Arnold Schuh: Thank you all very much. I would like to open the discussion for questions from the audience.

Question: I am a consultant and throughout my work I got the impression that China is in the best position in Africa right now. Nevertheless, there is another player making inroads – Turkey. How do you see Turkey as a business partner for Africa?

Nella Hengstler: I’m aware of this development. I think Turkey has a strategy for Africa as they also opened many embassies there in the last couple of years. So far, the Chinese are more engaged in financing infrastructure projects such as railway projects and selling cheap everyday consumer goods. Turkey, on the other hand, is perceived as being more expensive but trustworthy. So, what we are trying to do as well is to bring in Austrian firms as third-party companies, namely partners and suppliers of Turkish companies operating in Africa.

Madara Ogot: May I add that Turkey has a bigger presence now in Kenya. People view Turkey as a European country and therefor associate it with good quality. However, there is one reason why China has a big advantage over any European country or the USA: Access! Getting visa as a Kenyan for China only takes a couple of days. For Europe or the USA this is extremely difficult, making oversees business meetings more complicated. That is also a reason why more and more business connections go towards the Asian countries.

Question: I am a student here at WU and my master thesis is about financing SME’s in emerging markets. What are the financing opportunities in Africa, especially for SME’s?

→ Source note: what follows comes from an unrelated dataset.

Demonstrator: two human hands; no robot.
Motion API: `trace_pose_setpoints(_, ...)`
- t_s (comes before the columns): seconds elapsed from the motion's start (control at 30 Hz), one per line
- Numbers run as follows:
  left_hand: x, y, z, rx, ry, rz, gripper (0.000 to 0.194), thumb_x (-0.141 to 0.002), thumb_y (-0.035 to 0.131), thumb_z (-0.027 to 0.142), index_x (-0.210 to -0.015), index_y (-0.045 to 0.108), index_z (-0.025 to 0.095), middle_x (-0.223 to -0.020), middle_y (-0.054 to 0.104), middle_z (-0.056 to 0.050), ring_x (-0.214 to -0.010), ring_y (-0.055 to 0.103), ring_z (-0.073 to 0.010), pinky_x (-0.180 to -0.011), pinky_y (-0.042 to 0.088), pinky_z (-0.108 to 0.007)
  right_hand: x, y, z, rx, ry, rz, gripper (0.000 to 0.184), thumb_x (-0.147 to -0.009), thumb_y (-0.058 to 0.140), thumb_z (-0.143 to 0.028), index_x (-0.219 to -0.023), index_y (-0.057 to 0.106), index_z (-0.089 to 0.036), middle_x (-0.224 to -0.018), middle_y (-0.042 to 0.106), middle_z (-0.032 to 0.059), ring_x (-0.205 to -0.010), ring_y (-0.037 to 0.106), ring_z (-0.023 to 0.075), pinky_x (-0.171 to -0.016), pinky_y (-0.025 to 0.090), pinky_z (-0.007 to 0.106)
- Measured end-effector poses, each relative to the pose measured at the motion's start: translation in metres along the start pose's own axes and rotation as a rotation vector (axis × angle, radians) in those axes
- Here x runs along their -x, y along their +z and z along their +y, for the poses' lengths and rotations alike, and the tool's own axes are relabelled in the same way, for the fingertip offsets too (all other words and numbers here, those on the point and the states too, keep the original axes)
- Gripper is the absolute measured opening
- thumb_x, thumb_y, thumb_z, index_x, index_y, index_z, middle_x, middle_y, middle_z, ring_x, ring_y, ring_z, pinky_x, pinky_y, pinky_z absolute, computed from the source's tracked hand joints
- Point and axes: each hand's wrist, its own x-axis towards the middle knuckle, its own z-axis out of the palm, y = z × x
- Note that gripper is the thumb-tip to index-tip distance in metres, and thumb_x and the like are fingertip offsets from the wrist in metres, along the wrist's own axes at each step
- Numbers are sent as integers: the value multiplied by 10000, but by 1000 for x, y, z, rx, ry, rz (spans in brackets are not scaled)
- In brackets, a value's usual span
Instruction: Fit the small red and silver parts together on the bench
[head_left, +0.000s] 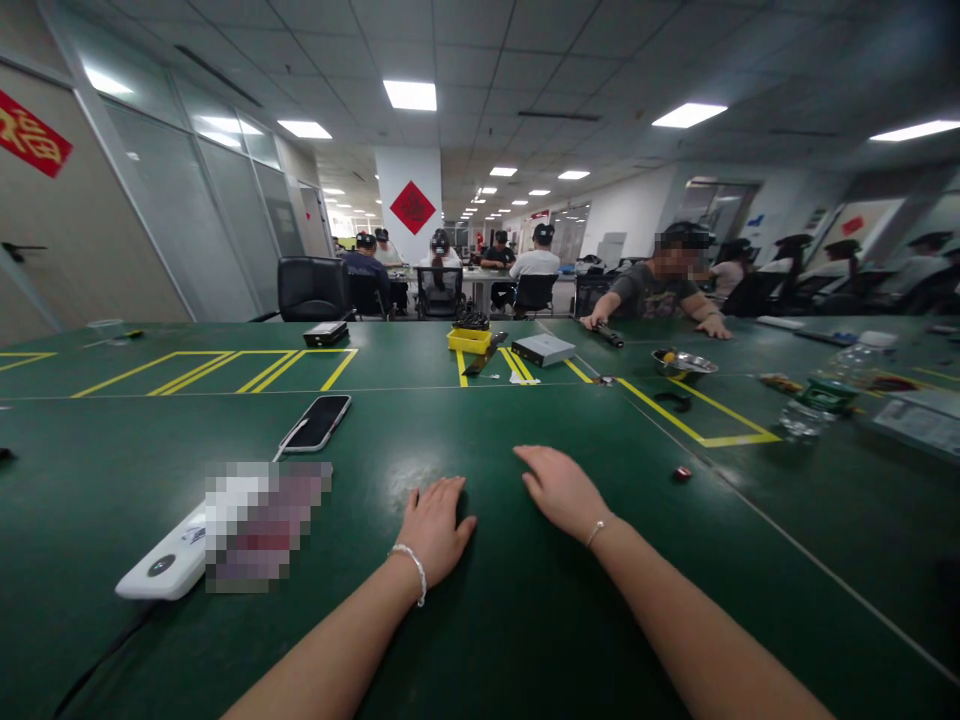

Madara Ogot: In Kenya, we actually don’t talk about SME’s, here we say “Micro & Small” (MS) because the majority of businesses is micro. So, taking a loan from the bank is often not an option because the businesses are too small and don’t generate enough revenue. There are some large micro finance institutions and government programs. The challenge is that entrepreneurs still don’t like to borrow as they are risk averse and fear to lose the family assets. Therefore, there are a lot of informal social groups such as relatives, friends and neighbors where they borrow money at a lower cost and risk.

Arnold Schuh: Before finishing the panel discussion, do you have any final recommendation or any advice for people seeking to do business in Africa?

Nella Hengstler: I think, you have to show more than interest in the topic and have no issues to go and be engaged on the ground there. 

Anton Novotny: If you are an adventurous type - go to Africa!

Thomas Kopp: Be brave, adapt yourself to the local market and never forget: It’s a marathon not a sprint.

Madara Ogot: You are welcome to invest in Nairobi.


  • Africa shows many opportunities for Austrian companies wishing to enter the market

  • Being successful in Africa demands local presence to gain deep local insights

  • 100% commitment – otherwise rethink your engagement

  • There is no one-fits-it-all solution.